**WORK ORDER**
Could you reproduce the lines below from the one with "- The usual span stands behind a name" through the one with "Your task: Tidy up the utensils"? Keep both ends and add nothing.

**EXERCISE DATA**
━━━━━━━━━━━━━━━━

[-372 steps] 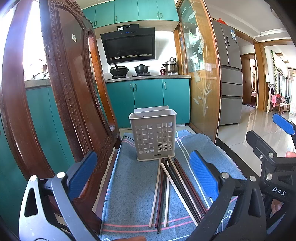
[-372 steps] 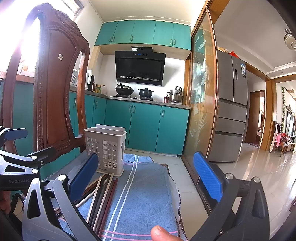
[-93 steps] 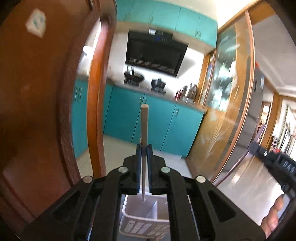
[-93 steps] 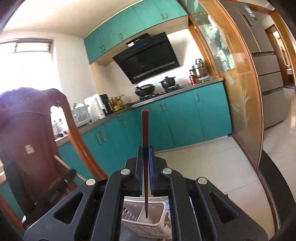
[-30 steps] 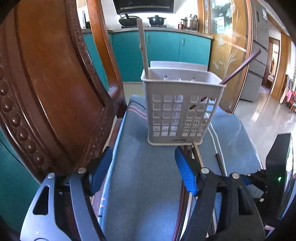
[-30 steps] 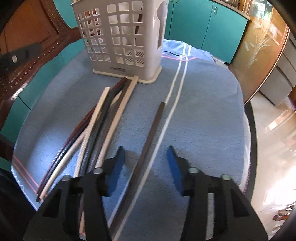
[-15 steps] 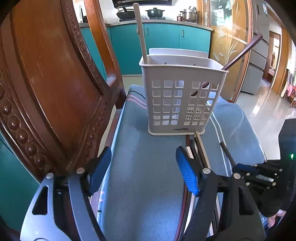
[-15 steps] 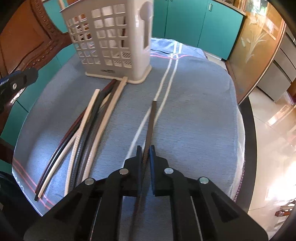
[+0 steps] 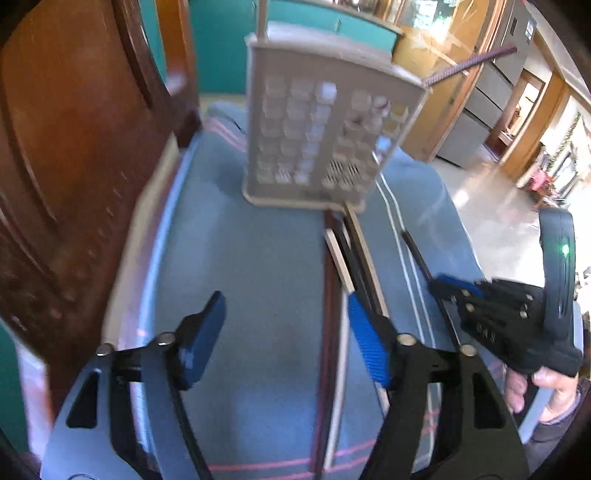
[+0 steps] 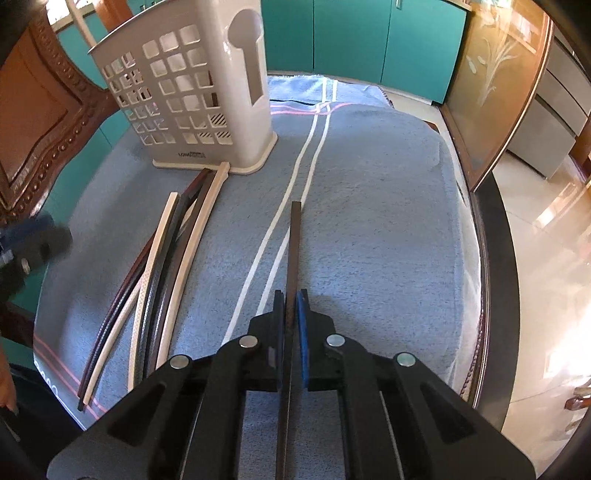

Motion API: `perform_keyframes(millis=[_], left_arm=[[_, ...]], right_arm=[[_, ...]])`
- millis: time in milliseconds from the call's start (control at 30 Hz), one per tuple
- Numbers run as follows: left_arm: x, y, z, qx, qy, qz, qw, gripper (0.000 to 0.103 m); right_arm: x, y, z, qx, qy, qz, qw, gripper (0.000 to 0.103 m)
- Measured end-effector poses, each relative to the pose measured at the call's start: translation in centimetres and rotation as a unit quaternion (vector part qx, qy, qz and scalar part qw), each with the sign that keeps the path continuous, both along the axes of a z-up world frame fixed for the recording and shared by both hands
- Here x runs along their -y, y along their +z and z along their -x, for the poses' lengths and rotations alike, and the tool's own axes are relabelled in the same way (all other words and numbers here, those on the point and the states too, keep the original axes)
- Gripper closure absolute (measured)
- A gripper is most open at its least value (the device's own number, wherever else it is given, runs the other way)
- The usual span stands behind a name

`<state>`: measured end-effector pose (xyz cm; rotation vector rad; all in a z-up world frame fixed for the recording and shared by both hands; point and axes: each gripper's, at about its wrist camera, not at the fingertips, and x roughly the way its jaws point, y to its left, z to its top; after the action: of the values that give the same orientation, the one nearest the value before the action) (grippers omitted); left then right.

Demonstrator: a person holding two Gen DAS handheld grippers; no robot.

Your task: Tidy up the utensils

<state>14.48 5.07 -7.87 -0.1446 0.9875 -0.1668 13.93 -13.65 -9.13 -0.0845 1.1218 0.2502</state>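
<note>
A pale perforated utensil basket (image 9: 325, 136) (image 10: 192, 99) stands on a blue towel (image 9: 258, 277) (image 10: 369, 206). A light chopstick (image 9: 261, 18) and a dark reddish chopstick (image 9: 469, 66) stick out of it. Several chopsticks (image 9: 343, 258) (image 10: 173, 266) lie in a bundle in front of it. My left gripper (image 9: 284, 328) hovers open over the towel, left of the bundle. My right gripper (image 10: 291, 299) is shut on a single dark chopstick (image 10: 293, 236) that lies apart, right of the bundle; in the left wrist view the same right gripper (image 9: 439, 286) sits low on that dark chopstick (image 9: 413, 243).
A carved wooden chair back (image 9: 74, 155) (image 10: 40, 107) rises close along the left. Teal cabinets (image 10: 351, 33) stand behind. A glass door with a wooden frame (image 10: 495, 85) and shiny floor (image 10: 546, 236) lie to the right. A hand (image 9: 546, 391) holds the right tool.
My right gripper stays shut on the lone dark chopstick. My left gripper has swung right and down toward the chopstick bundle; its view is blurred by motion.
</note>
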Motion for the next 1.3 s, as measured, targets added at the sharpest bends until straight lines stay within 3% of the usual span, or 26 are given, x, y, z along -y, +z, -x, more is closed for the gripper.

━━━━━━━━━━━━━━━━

**RESULT OF THE TASK**
- The usual span stands behind a name

`<state>`: measured end-effector pose (xyz cm; rotation vector rad; all in a z-up world frame fixed for the recording and shared by both hands; point and axes: each gripper's, at about its wrist camera, not at the fingertips, and x roughly the way its jaws point, y to its left, z to its top; after the action: of the values that give the same orientation, the one nearest the value before the action) (grippers omitted); left then right.

Demonstrator: a person holding two Gen DAS handheld grippers; no robot.

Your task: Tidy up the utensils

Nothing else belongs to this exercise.